Ask any coach the recipe for a perfect roster, and invariably one will get the same answer. Take a dash of veteran leadership, a pinch of youthful enthusiasm, and a few heaping handfuls of talent. Mix them all together — and voila, you’ve got a sweet tasting treat called success.
This season, the Yale women’s tennis team has all the right ingredients. Several accomplished upperclassmen are returning, and six new freshmen have spiced up the lineup. If head coach Meghan McMahon and her team can keep injuries from spoiling their depth, they may win an Ivy League championship.
The team, which finished fifth in the Ivies last year (12-11, 3-4 Ivy), is off to a 2-1 start in non-conference action.
Yale faced off against Michigan for its opener. The Elis lost 7-0, but took four matches to a decisive third set. Since then, Yale hasn’t lost a match, defeating both Seton Hall and Massachusetts by 7-0 scores.
“As demonstrated by our crushing defeat of Seton Hall,” captain Lauren Muehl ’01 said, “we can beat solid teams without our strongest lineup.”
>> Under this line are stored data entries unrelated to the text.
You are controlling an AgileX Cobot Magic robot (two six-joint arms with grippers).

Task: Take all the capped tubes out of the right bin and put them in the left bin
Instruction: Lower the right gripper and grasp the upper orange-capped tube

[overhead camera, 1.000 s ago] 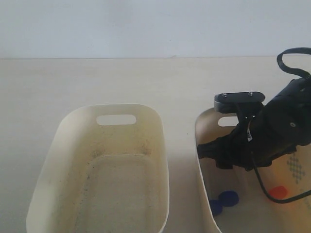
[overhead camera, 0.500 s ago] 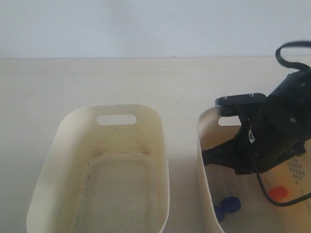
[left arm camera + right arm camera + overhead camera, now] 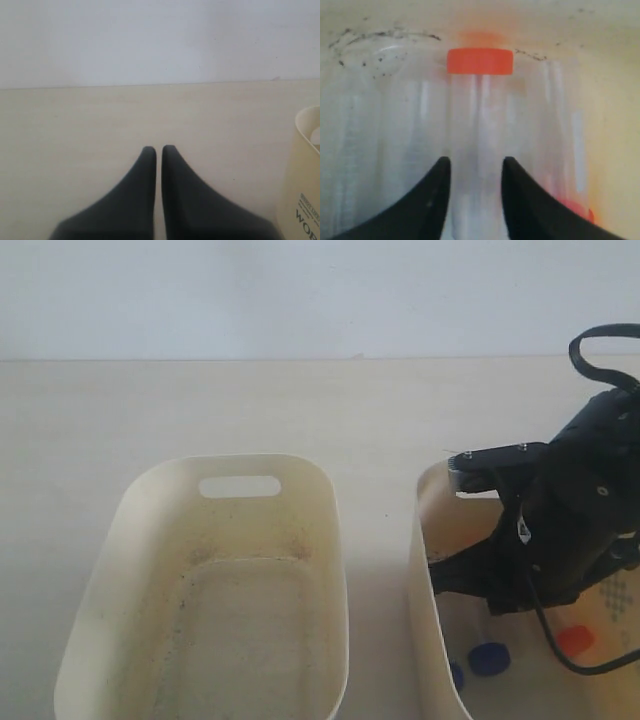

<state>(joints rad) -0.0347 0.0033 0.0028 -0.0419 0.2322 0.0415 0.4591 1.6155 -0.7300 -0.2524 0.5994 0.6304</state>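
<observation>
A: Sinking the right claw (image 3: 472,165) deeper into the right bin (image 3: 425,570) than 1 second ago, and nudging that bin slightly sideways on the tabletop (image 3: 300,410).

B: Meaning what for the task?

A: Probably lining up pick number 1. Flanking an orange-capped tube (image 3: 479,100) now, fingers parted to roughly the tube's width, not visibly squeezing yet.

B: Disturbing anything else?

A: Shifting the blue caps (image 3: 489,658) a little further along the bin floor.

B: Counting next?

A: Counting 2 bins and 2 claws. Seeing 2 blue caps and 1 orange cap in the exterior view. Picking out a second orange cap (image 3: 577,210) near the claw in the right wrist view. Adding up to 4 tubes, all lying in the right bin. Finding 0 in the left bin (image 3: 130,530), so nothing moved across yet.

B: And the left claw (image 3: 155,150)?

A: Hanging above bare tabletop, pinched nearly together, holding nothing.
</observation>
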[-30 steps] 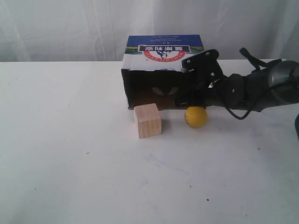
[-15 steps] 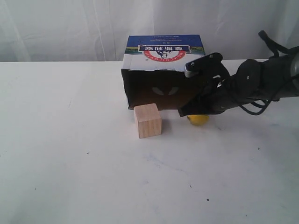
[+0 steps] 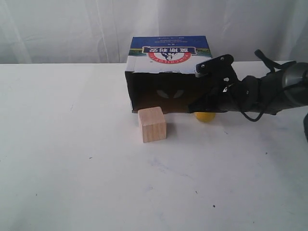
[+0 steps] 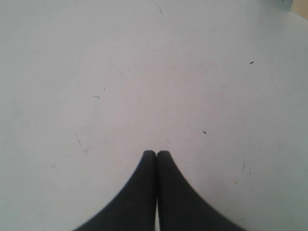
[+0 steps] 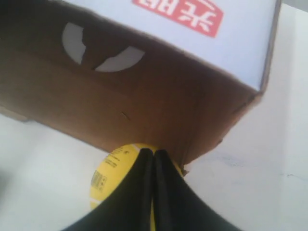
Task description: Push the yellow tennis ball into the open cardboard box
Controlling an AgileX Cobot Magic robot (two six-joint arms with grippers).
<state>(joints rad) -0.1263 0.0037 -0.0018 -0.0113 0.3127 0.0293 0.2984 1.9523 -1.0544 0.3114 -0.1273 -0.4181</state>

Injuries have depleted the Bulldogs’ roster, so the impressive victories have come despite the absence of many starters. Wednesday’s win over Seton Hall was accomplished without four of Yale’s top players — Biffy Kaufman ’03, Meagan Caldwell ’04, Cynthia Obsitnik ’01 and Muehl.
“We just need to get healthy,” McMahon said.
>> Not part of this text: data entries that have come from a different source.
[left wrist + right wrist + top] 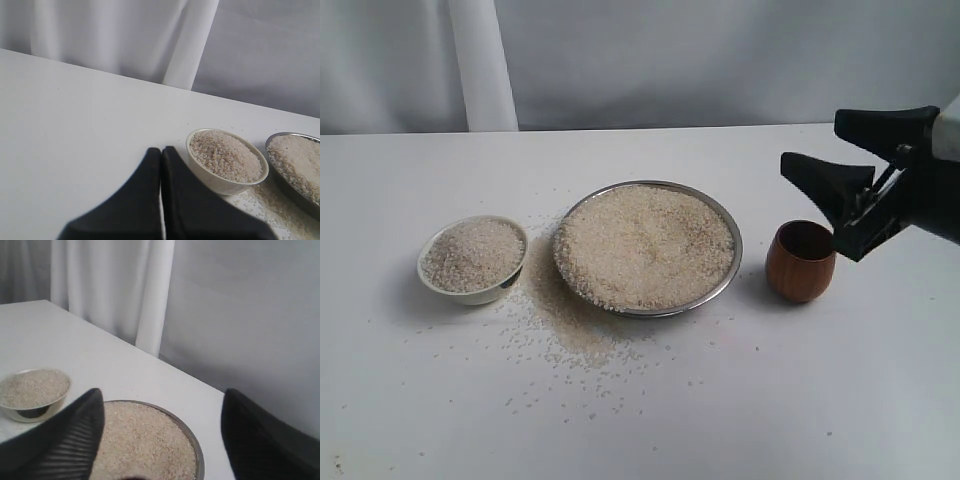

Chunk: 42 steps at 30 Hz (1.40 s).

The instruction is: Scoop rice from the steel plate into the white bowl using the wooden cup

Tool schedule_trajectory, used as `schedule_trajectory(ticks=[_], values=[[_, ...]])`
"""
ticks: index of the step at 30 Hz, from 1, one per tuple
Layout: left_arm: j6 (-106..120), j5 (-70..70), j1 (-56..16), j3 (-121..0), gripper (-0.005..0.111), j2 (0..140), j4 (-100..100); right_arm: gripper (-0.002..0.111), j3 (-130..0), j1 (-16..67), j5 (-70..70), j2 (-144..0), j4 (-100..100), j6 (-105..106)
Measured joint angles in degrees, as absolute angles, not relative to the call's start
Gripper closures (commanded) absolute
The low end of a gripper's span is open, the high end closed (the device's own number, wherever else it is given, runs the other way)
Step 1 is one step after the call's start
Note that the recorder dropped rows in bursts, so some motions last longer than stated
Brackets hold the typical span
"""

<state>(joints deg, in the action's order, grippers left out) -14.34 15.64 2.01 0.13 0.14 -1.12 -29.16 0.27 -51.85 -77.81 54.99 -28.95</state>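
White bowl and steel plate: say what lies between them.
Loose spilled rice lies between the white bowl and steel plate, seen in the exterior view.

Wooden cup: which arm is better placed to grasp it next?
Right, likely. The right gripper hangs with open jaws close by the wooden cup; the left gripper, jaws shut, is out by the white bowl, beyond the steel plate.

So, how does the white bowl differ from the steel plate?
The white bowl is small and deep; the steel plate is much wider and shallow. The bowl is matte cream-white; the plate is shiny metal. Both are round and heaped with rice.
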Motion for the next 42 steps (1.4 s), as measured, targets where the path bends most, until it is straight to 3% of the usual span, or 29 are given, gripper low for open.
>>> schedule_trajectory(ticks=[7,8,19,42], values=[[-14.34,15.64,2.01,0.13,0.107,0.14,-1.12,0.098,-29.07,0.27,-48.45,-65.98,60.04,-41.15],[-14.34,15.64,2.01,0.13,0.107,0.14,-1.12,0.108,-29.07,0.27,-48.35,-64.85,60.71,-42.81],[-14.34,15.64,2.01,0.13,0.107,0.14,-1.12,0.108,-29.07,0.27,-48.56,-45.35,71.44,-60.24],[-14.34,15.64,2.01,0.13,0.107,0.14,-1.12,0.108,-29.07,0.27,-47.87,-42.06,71.46,-60.21]])
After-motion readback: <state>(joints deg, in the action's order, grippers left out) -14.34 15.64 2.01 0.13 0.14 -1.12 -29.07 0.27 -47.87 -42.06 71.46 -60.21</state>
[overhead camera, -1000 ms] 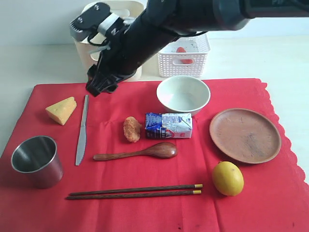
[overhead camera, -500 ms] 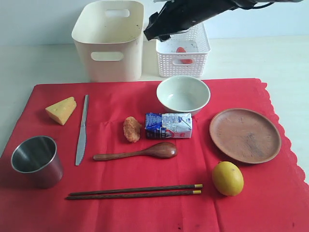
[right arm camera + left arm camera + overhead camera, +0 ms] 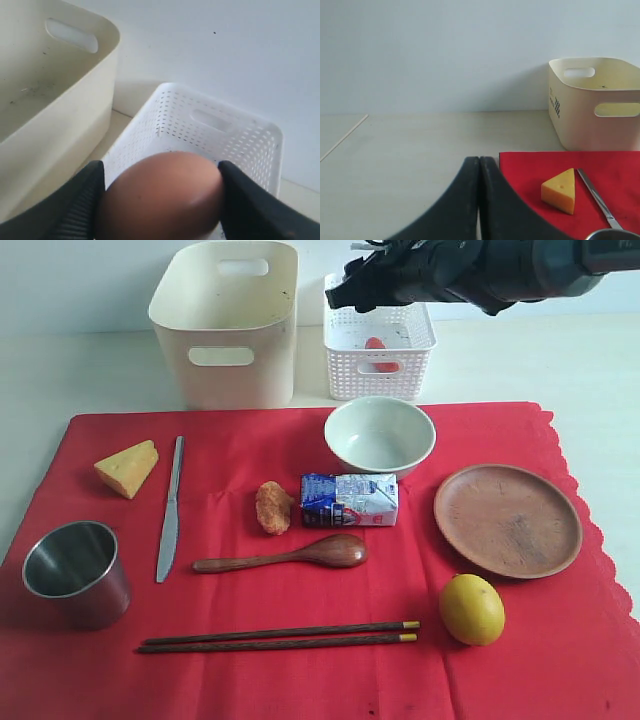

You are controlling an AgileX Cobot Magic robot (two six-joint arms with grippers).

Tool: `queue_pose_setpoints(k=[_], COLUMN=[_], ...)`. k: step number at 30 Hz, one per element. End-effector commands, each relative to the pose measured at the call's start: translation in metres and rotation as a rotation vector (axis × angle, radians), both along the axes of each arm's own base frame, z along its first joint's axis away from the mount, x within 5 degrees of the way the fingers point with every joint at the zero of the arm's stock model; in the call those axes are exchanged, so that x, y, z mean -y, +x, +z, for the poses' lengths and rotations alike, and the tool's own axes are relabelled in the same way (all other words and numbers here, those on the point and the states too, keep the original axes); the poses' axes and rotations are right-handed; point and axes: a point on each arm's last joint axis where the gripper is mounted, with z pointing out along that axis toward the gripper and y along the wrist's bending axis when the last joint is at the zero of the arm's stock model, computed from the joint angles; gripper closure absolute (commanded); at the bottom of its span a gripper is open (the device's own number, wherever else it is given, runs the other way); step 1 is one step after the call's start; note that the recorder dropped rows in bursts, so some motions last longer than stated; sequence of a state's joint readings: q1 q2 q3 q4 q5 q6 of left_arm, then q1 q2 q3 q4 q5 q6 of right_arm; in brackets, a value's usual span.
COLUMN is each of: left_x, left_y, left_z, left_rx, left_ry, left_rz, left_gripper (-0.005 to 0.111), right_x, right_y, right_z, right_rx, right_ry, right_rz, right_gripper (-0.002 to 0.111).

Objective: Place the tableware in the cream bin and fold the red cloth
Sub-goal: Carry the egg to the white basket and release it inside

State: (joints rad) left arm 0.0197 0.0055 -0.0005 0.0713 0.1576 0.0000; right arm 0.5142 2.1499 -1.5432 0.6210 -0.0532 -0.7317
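The red cloth (image 3: 240,450) carries the pale green bowl (image 3: 380,435), brown plate (image 3: 507,520), steel cup (image 3: 75,572), knife (image 3: 170,508), wooden spoon (image 3: 285,555) and chopsticks (image 3: 280,636). Behind the cloth stands the cream bin (image 3: 228,325), with nothing in it. My right gripper (image 3: 350,292) hovers above the white basket (image 3: 380,370), shut on a brown egg (image 3: 162,197). My left gripper (image 3: 479,162) is shut and holds nothing. It hangs over bare table by the cloth's corner (image 3: 520,162), and the exterior view does not show it.
Cheese (image 3: 128,468), a fried piece (image 3: 273,507), a milk carton (image 3: 350,500) and a lemon (image 3: 471,609) lie among the tableware. A red item (image 3: 375,343) lies in the white basket. The pale table runs on past the cloth on the left and right.
My right arm has swung from in front of the cream bin, over the cloth's far left, rightward to above the white basket. The things on the cloth have not moved.
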Motion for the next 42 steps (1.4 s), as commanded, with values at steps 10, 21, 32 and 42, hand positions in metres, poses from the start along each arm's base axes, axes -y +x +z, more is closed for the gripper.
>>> queue_pose_setpoints(k=[10, 21, 32, 42], left_x=[0.0, 0.0, 0.0, 0.0], left_y=[0.0, 0.0, 0.0, 0.0], left_z=[0.0, 0.0, 0.0, 0.0], left_rx=[0.008, 0.008, 0.008, 0.008], left_ry=[0.003, 0.003, 0.003, 0.003], left_rz=[0.002, 0.002, 0.002, 0.002], left_gripper=[0.107, 0.107, 0.107, 0.107], right_x=[0.026, 0.033, 0.032, 0.032], right_y=[0.021, 0.023, 0.023, 0.021], right_z=[-0.041, -0.046, -0.046, -0.026], right_rx=[-0.077, -0.117, -0.114, -0.094], right_ry=[0.101, 0.132, 0.129, 0.142], right_rz=[-0.206, -0.238, -0.234, -0.213], right_gripper=[0.094, 0.088, 0.037, 0.036])
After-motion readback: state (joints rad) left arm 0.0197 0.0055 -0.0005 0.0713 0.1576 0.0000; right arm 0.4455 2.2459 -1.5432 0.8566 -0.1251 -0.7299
The Bulldogs expect to be at full strength when it heads off on its spring break trip. Yale will face many nationally ranked teams, including Wisconsin, Fresno State and the University of California-Irvine.
“Our California trip will be a good first test,” Muehl said. “These matches will prepare us for the high level of intensity that will be needed against teams like Princeton.”
The quality of Yale’s lineup remains strong from top to bottom. In the Ivy League — because of its dense scheduling and parity — the title usually goes to the team that stays healthiest. Yale will reap the benefits of its depth since it will give its players a chance to rest during the year.
Leading the charge for the Bulldogs is Andrea Goldberg ’02. Goldberg, who played most of last year in the second position, has replaced Jackie Fu ’00, an All-Ivy singles player, in the Elis’ first spot. Last weekend, she reached the semifinals of the Princeton Invitational tournament, asserting herself as one of the Ivy League’s best.
“I am really happy with how I have played so far,” Goldberg said. “I am attacking the net and [playing] aggressively, but smart.”
Kaufman, a native Californian, has also been playing well. She posted a team best 16-8 record last year, and at the Princeton Invitational advanced to the quarterfinal round before withdrawing because of an injury.
“She is an incredibly talented serve-and-volleyer,” McMahon said.
Other returning veterans include Muehl, Liz Oosterhuis ’02 and Susie Hiniker ’03. Muehl went undefeated in the fall season but has since suffered from a shoulder injury, and hopes to recover fully in time to contribute to the Elis’ spring season.
The veterans are excited for this year’s possibilities mostly because of the addition of eager freshmen.
“We have six new freshmen who have brought a lot of new enthusiasm to our team,” Goldberg said. “The freshmen have helped make our lineup really deep.”
Purcell and Caldwell have made an immediate impact as singles stars, and twins Ashley and Karlyn Martin ’04 form a fierce doubles team.
The blend of old and young has formed a powerful team dynamic. Their early season results against Ivy teams have been promising. Goldberg, Kaufman, Hiniker and Oosterhuis proved their collective prowess in the Princeton tournament against four Ivy foes. And in the fall, Yale lost a close match to Princeton, last year’s Ivy champ, dropping a number of three-setters.
It looks really good for us this year because we are so deep,” Kaufman said. “Our toughest competition will be from Penn and Princeton, both of whom are definitely beatable.”